O desenvolvimento tecnológico dos métodos de imagem não invasivos permitiram, nas últimas décadas, um grande avanço no diagnóstico e tratamento das doenças cardiovasculares. Entre eles, a coronariografia e a angiotomografia têm proporcionado maior segurança na indicação da conduta médica para os pacientes. Em algumas situações, porém, esses exames possuem algumas limitações, principalmente no caso da estenose moderada de artérias coronárias. Nessa situação, o Fluxo Fracionado de Reserva do Miocárdio (FFR) mostra-se de grande valia para avaliar a significância de lesões arteriais ao miocárdio, auxiliando assim na melhor indicação terapêutica.
Por definição, FFR é a razão entre o fluxo sanguíneo máximo para o miocárdio na presença de uma estenose e o fluxo arterial na ausência de estenose. Ou seja, o FFR representa a fração do fluxo sanguíneo máximo que poderá ser distribuído para aquela região do miocárdio,apesar da presença da estenose arterial (1). Sabemos que fisiologicamente a microcirculação coronariana é capaz de promover vasodilatação em resposta a situações de maior demanda, aumentando assim o fluxo sanguíneo para o músculo cardíaco. Quando ocorre isquemia, esse mesmo mecanismo ocorre na tentativa de manter as necessidades fisiológicas do miocárdio. Entretanto, medir esse fluxo é tecnicamente difícil, e nesses casos o FFR pode ser uma ferramenta útil.

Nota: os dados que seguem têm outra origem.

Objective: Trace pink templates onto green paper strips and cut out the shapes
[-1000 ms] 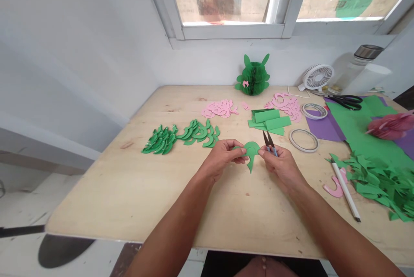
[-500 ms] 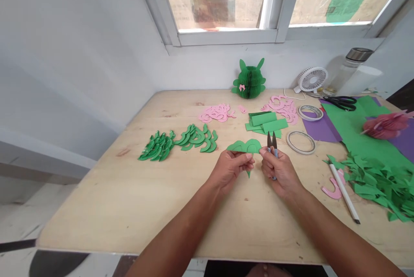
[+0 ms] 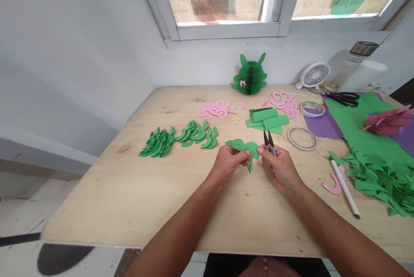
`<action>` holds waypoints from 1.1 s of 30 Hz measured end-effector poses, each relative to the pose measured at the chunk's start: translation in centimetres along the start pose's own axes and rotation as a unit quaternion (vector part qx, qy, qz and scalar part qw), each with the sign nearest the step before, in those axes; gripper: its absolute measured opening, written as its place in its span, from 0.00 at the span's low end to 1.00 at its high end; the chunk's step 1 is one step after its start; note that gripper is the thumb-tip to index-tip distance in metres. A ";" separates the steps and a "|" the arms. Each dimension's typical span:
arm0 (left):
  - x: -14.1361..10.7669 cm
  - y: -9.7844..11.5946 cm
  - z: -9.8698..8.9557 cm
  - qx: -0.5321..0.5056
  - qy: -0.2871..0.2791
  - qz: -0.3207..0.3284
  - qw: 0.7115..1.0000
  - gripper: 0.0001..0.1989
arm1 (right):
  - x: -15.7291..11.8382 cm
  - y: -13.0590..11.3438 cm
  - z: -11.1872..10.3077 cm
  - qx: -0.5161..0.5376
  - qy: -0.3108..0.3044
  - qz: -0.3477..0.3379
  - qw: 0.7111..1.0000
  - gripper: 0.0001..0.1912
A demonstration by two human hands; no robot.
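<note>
1. A piece of green paper [image 3: 249, 145] is held above the wooden table [image 3: 161, 203], between two bare hands and nearer the body than the folded green strips [image 3: 265, 115]. Two rounded lobes and a pointed tail are shown, with thin curved lines marked on the face.

2. The paper is gripped by the left hand [image 3: 233, 161], closed with the thumb on top. That grip is best kept behind the marked curve, so that no line is covered and no finger is put in the path of a blade.

3. A small pair of scissors [image 3: 265, 139] is held in the closed right hand [image 3: 278, 165], blades parted and pointed away from the body. The paper's right edge is pinched by the same hand; whether the handle loops are filled by fingers cannot be told.

4. No paper is seen between the blades, which stand just beside the right lobe. For a clean curve, the pinch should be released and the handles seated before a cut is begun.

5. Around a bend, the paper is better turned into the blades than the scissors twisted; the narrow tail, it is judged, could easily be creased or torn.

6. A guide to the curve is offered by the green arcs [image 3: 200, 134] laid out at left.
</note>
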State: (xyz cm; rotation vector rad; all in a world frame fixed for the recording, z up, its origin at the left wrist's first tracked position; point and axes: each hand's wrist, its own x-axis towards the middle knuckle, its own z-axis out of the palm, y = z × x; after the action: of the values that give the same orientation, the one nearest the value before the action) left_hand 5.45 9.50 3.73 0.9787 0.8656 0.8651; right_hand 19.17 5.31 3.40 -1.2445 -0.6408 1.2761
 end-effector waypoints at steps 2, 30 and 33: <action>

Essa significância funcional do FFR é capaz de determinar as características do fluxo arterial que se localiza distalmente à lesão e compará-lo com as características do fluxo arterial proximal à lesão, utilizando a hiperemia máxima, que é o fluxo sanguíneo máximo estimulado por drogas como adenosina e papaverina. O teste pode ser realizado durante a coronariografia, com um cateter-guia que é conectado a um aparelho de análise de pressões em sua extremidade, capaz de detectar os níveis pressóricos. O valor do FFR é obtido com a divisão da pressão média distal à estenose (Pd) pela pressão proximal (Pa) durante uma vasodilatação induzida por papaverina ou adenosina (2).
Em teoria, o valor normal é de 1 para pacientes e artérias saudáveis, pois essas artérias não fazem resistência ao fluxo sanguíneo coronariano. Porém, um FFR de 0,50, por exemplo, demonstra que a quantidade máxima de sangue que irriga aquela área específica do miocárdio atinge apenas 50% do que atingiria se a artéria não estivesse com uma obstrução. Por isso, podemos medir a pressão no interior da artéria para então estimar o fluxo sanguíneo para aquela área do miocárdio. Quando uma estenose é significativa, o fluxo/pressão pós-estenose são é menor que na área pré-estenose, mesmo com a dilatação máxima da artéria coronária.
Valores superiores ou iguais a 0,80 podem receber tratamento conservador, enquanto valores inferiores a 0,80 demonstram que a placa está causando limitação de fluxo e é sinal de isquemia miocárdica; nesses casos, os pacientes podem ter benefício com a revascularização percutânea ou cirúrgica (1,3).
Nesse cenário, o FFR mostra-se um instrumento de grande valor para avaliar a perfusão miocárdica, principalmente em casos de lesões moderadas em que não há certeza da presença de isquemia e dúvida sobre a conduta médica; apesar de possuir algumas limitações (casos de hipertrofia ventricular esquerda e presença de artérias calcificadas), o FFR ainda é um importante auxílio na avaliação e decisão da melhor conduta terapêutica para o paciente,de forma eficaz e individualizada.
REFERÊNCIAS:
1. Jeremias A, Kirtane AJ, Stone GW. Fractional Flow Reserve: Accuracy, Prognostic Implications, and Limitations. J Am Coll Cardiol. 2017;69(22):2748–-58.
2. Kern MJ, Samady H. Current Concepts of Integrated Coronary Physiology in the Catheterization Laboratory. J Am Coll Cardiol [Internet]. 2010;55(3):173–-85. Available: http://dx.doi.org/10.1016/j.jacc.2009.06.062
3. Regina M, Makdisse P. Fluxo fracionado de reserva miocárdica −-atualização terapêutica. Educ Contin em Saúde −-Hosp Albert Einstein. 2012;8(Figura 3):140–-4.